Hey there, time traveller!
This article was published 29/4/2014 (950 days ago), so information in it may no longer be current.
Robert Brown used to spend his days wandering the streets and waiting until the Salvation Army's Booth Centre opened so he could spend the night there.
Darrell Felix's days were similar, but he would spend the night at Siloam Mission.
Two men, two lives, but one solution: first get them off the streets into a home they can call their own and then initiate other programs to help them.
Both Brown, who is now in the At Home/Chez Soi housing initiative, and Felix, who lives in Siloam's Madison Lodge, say they have more control of their lives now that they are in housing and off the streets.
'I'm 60 years old and I have my first birth certificate and I have a place to stay that is safe'
"It has helped me," Brown said. "I'm 60 years old and I have my first birth certificate and I have a place to stay that is safe."
Felix, who was interviewed before meeting friends outside Siloam, said "It's pretty hard when you're homeless.
"I now can get up when I want. You get your meals every day. And it keeps me away from walking around at night -- especially when it is winter and it is really cold out."
Both said getting a roof over their heads has helped them leave behind the substance abuse that hurt them in the past.
Their stories are in line with a plan announced Tuesday by a United Way task force to address homelessness.
'I now can get up when I want. You get your meals every day. And it keeps me away from walking around at night'
The 15-member Community Task Force to End Homelessness, whose members include Royal Bank of Canada regional president Rob Johnston, Birchwood Automotive Group president and CEO Steve Chipman, and Siloam Mission executive director Floyd Perras, released recommendations that could be implemented within a year, as well as some for the next four years, which could reduce homelessness -- and prevent it.
Task force co-chairs Johnston and Cindy Coker, executive director of SEED Winnipeg, said the first year would see the design of a housing registry accessible to homeless people and the agencies that provide housing-related services. Taking stock of housing available for the homeless and starting a proposal to increase supportive housing by 300 units is also included.
There would also be the creation of a formal network of community agencies to improve co-ordination between them.
Johnston and Coker said years two to four would include the creation of extra supportive housing, the determination of how much additional housing is needed, and moving toward the goal to eliminate homelessness by 2025.
"We need to shift from managing homelessness to ending homelessness," Johnston said.
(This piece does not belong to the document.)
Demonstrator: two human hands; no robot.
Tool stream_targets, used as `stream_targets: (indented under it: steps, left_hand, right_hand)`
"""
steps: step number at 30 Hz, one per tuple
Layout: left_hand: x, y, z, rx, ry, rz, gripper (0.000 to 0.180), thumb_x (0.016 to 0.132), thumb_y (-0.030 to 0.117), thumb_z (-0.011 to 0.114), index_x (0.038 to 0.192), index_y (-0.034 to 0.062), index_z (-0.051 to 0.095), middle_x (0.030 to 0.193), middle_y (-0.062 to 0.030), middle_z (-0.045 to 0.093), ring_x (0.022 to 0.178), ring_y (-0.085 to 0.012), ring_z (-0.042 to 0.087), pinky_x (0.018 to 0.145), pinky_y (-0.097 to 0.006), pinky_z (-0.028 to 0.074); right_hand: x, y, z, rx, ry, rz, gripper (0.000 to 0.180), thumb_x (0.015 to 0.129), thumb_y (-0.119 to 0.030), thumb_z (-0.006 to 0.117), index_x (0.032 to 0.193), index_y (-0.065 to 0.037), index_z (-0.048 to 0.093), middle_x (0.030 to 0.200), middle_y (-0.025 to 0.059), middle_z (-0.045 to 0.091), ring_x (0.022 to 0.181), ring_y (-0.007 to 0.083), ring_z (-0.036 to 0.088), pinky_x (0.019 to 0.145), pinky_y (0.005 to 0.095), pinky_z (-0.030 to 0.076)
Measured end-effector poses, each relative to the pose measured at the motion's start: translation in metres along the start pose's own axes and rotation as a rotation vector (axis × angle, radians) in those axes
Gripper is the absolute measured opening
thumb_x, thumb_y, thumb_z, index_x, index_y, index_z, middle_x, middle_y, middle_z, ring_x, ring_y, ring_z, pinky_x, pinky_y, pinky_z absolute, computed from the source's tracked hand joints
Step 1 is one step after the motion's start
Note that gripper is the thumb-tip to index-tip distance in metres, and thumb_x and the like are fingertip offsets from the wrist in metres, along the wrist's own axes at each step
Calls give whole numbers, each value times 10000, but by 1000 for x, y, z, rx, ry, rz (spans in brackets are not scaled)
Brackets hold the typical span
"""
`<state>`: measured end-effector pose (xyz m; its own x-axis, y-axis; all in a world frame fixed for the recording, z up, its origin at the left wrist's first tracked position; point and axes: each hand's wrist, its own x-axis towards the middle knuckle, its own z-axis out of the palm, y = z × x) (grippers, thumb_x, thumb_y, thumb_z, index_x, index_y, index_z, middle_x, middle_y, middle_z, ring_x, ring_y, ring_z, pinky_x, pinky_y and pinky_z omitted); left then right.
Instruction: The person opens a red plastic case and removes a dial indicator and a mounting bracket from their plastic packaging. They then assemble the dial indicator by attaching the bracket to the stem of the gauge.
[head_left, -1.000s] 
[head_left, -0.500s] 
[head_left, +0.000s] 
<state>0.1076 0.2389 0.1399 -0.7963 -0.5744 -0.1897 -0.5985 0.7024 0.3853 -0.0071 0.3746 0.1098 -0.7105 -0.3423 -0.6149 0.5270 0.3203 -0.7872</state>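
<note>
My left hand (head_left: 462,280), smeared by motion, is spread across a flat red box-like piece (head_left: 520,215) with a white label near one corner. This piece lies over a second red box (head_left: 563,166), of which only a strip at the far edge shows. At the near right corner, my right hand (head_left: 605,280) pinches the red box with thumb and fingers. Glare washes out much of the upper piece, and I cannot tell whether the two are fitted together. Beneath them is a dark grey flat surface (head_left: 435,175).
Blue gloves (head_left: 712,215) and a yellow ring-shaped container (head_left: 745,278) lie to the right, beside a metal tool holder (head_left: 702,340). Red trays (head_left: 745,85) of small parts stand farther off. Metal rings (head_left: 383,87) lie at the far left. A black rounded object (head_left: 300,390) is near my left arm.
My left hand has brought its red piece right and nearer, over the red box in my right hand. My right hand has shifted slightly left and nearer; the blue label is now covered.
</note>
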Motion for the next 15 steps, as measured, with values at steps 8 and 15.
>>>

"We know Housing First has worked in other cities... A home is the first step to supporting someone out of homelessness."
Coker said people who are homeless "have hearts and souls."
"When people do not have a sense of belonging in family and community, it is difficult to have hope."
Mayor Sam Katz said he's pleased the city is a part of the task force.
"This has so much possibility to make a real difference," Katz said.
Housing Minister Peter Bjornson said it would be premature for the province to announce any funding to build supportive housing.
"The province will be there to support the initiative financially," Bjornson said. "We will be part of the solution. This is a good start, but the work is just beginning."
Perras said they look forward to continuing to work with the task force. He said the one-stop access centre would help. "We know there are about 1,200 unique individuals who come to us, but we don't know how many then go to places like the Salvation Army," he said.